VIBO VALENTIA Dopo la condanna, definitiva, per gli omicidi di Antonio Bevilacqua e Nicola Abbruzzese, il presunto boss di ‘ndrangheta delle Preserre vibonesi, Nicola Emanuele, classe 1972, in carcere dal 29 maggio del 2019, tenta ora la via della Cassazione per ricorrere contro l’ergastolo e “l’inammissibilità” con la quale la Corte d’Appello di Salerno, lo scorso 29 settembre 2021, ha giudicato l’istanza di revisione della sentenza dell’8 luglio del 2014. Secondo i legali di Bruno Emanuele, gli avvocati Giuseppe Di Renzo e Vincenzo Galeota, la Corte «ha travisato la portata dell’istanza, ritenendola funzionale a fornire una rilettura postuma dell’istruzione probatoria». La difesa, invece, ne chiedeva «un’adeguata valorizzazione nell’ambito del primigenio quadro valutativo». Secondo gli avvocati, dunque, la Corte d’Appello «è andata oltre il perimetro potere decisorio proprio della deliberazione preliminare».
Parte integrate dell’istanza di revisione sono gli esiti di una nuova perizia e le dichiarazioni contrastanti di due collaboratori di giustizia, Tonino Forastefano, boss di Cassano che si autoaccusò dell’omicidio compiuto insieme ad Emanuele e Domenico Falbo. L’istanza dei due legali parte dalla ricostruzione dell’omicidio di Nicola Abbruzzese, avvenuto a Cassano allo Ionio l’8 giugno 2003. Secondo la consulenza dell’accusa, infatti, uno degli assalitori «sarebbe sceso dalla vettura, nel corso dell’agguato, e armato di Kalashnikov avrebbe esploso una serie di colpi all’indirizzo della vittima, ancora a bordo dell’auto». Ricostruzione che – secondo la difesa – contrasta con quanto dichiarato da Forastefano secondo il quale «Emanuele avrebbe iniziato a sparare quando ancora la loro vettura seguiva quella di Abbruzzese, ma il suo fucile automatico si sarebbe inceppato.

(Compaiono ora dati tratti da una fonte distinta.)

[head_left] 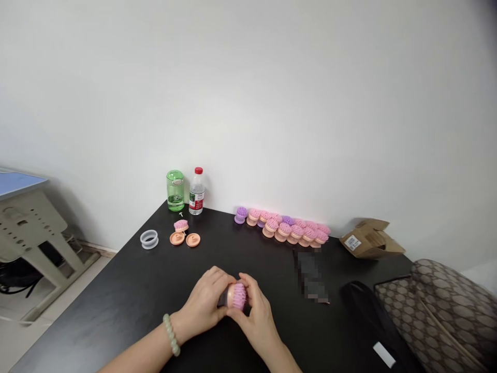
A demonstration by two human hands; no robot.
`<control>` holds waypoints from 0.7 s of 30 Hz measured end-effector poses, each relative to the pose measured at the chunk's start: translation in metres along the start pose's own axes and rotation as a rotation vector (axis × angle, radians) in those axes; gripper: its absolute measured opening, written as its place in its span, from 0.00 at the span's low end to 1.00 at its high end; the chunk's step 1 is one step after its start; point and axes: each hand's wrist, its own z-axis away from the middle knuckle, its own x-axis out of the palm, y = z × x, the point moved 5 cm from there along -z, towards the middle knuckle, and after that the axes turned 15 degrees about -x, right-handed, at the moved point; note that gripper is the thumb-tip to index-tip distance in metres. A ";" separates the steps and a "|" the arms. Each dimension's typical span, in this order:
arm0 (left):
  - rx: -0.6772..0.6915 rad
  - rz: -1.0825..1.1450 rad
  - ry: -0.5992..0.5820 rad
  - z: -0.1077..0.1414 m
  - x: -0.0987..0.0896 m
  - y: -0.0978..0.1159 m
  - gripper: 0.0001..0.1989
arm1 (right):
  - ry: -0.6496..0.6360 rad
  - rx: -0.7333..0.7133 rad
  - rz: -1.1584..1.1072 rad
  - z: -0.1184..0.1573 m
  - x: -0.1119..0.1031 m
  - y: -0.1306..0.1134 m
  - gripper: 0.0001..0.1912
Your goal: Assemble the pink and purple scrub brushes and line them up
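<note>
Pink silicone bristles crown a scalp brush (238, 296) held up between both hands, near the front of the black desk (116, 300). The left hand (202, 305) and right hand (257, 324) are closed around it, each gripping its peach base, and a dark piece shows at its left side.

Beyond the held brush, a crowd of pink and purple brushes (285, 228) stands against the wall, apparently already assembled. Farther off to its left, two loose peach discs (177, 238) lie beside a pink-topped brush (180, 225) and a stack of clear rings (149, 239), seemingly parts left to join.

Fingers hide much of the held brush, so that dark piece can't be identified. A blurred patch (310, 274) to its right is unreadable.
</note>
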 end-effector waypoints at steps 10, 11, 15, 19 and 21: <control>-0.061 0.815 -0.399 0.003 -0.004 0.016 0.26 | -0.046 0.043 -0.013 -0.047 0.010 0.045 0.14; -0.021 0.906 -0.442 0.004 -0.004 0.020 0.25 | -0.072 0.021 -0.010 -0.054 0.019 0.048 0.12; 0.067 1.086 -0.530 0.006 -0.004 0.026 0.29 | -0.179 -0.073 0.024 -0.086 0.064 0.047 0.19; 0.047 1.176 -0.615 0.007 -0.001 0.020 0.33 | -0.251 -0.138 0.103 -0.122 0.112 0.036 0.29; 0.021 1.203 -0.640 0.007 0.002 0.015 0.35 | -0.282 -0.158 0.133 -0.137 0.131 0.031 0.30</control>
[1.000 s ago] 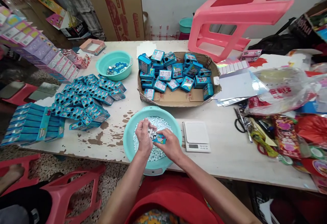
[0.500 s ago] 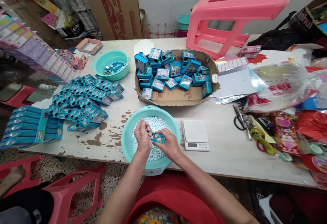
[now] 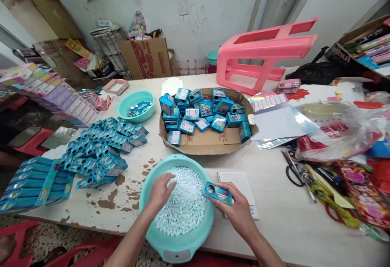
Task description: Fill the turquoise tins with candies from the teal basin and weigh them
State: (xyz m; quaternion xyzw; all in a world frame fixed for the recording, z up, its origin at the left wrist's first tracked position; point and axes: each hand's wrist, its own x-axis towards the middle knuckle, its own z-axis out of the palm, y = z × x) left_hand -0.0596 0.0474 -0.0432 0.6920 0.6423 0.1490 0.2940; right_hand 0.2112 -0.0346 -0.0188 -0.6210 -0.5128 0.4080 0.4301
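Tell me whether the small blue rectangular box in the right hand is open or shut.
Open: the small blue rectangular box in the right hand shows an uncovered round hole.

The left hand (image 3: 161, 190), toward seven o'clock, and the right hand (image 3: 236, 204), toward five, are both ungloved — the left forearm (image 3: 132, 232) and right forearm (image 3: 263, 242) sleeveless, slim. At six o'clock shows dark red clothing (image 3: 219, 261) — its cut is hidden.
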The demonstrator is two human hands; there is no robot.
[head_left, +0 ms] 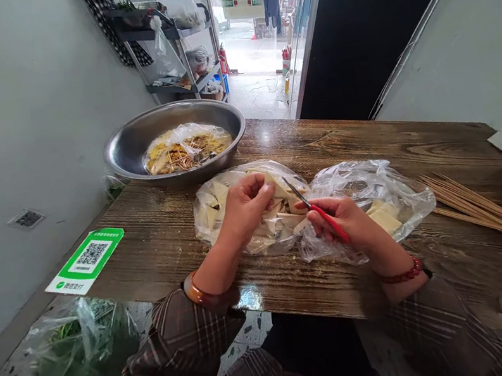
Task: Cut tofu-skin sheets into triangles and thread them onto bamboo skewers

A quel punto la vittima sarebbe scesa dall’auto ed Emanuele avrebbe continuato a sparare con il suo Kalashnikov rimanendo, però, all’interno dell’auto».
Il fatto storico contestato dai due legali è poi la dinamica dell’agguato ricostruito in sentenza, dando riscontro alle dichiarazioni del pentito Forastefano, attraverso una nuova perizia che – secondo la difesa – fornirebbe elementi divergenti rispetto alla ricostruzione della sentenza. Sarebbero infatti due i gruppi di bossoli che conducono all’esplosione da due armi diverse, appartenenti però alla stessa marca e allo stesso modello; le armi utilizzate non sarebbero esclusivamente Kalashnikov e un fucile calibro 12 come sostenuto da Forastefano, ma ben tre: un fucile da caccia calibro 12, e due carabine a canna rigata della stessa marca (ossia due Kalashnikov). Gli elementi, inoltre, evidenzierebbero uno spostamento «dell’esecutore o degli esecutori attorno alla vettura, ferma per aver impattato contro un muretto», un’azione di fuoco “in movimento” che contrasterebbe – secondo la perizia – con la posizione statica raccontata da Forestefano che indicava lo sparatore sempre all’interno della vettura. Insomma, l’apporto della perizia – secondo la difesa – incide, innovando, «sulle circostanze fattuali, totalmente inesplorate nel giudizio di merito».
Per quanto riguarda, invece, l’omicidio di Antonio Bevilacqua, avvenuto il 27 febbraio 2004, nell’ordinanza di revisione i due legali avevano sottolineato ulteriori elementi di criticità influenti tra cui la dichiarazione di Forastefano su Emanuele, descritto come «non particolarmente bravo con le armi» e gli ulteriori riscontri del perito secondo i quali non «sarebbero state eseguite sperimentazioni (…) per appurare la presenza di eventuali più sparatori sulla scena». Altro elemento segnalato dalla difesa di Emanuele è che il collaboratore Falbo, in fase di indagini preliminari, non abbia reso alcuna dichiarazione accusatoria nei confronti di Bruno Emanuele, mentre lo accuserà solo nell’interrogatorio del 28 marzo 2007 riconducendo l’omissione «a motivi legati alla particolare pericolosità del correo». Gli avvocati Di Renzo e Galeota hanno segnalato, infine, che in un procedimento di cui sempre Forastefano ha reso dichiarazioni a carico di Emanuele, la Procura di Catanzaro ha richiesto la sua assoluzione, sollecitando «l’esclusione dell’attenuante della collaborazione nei confronti di Forastefano, indotta dalla effettiva mancata dissociazione del collaboratore».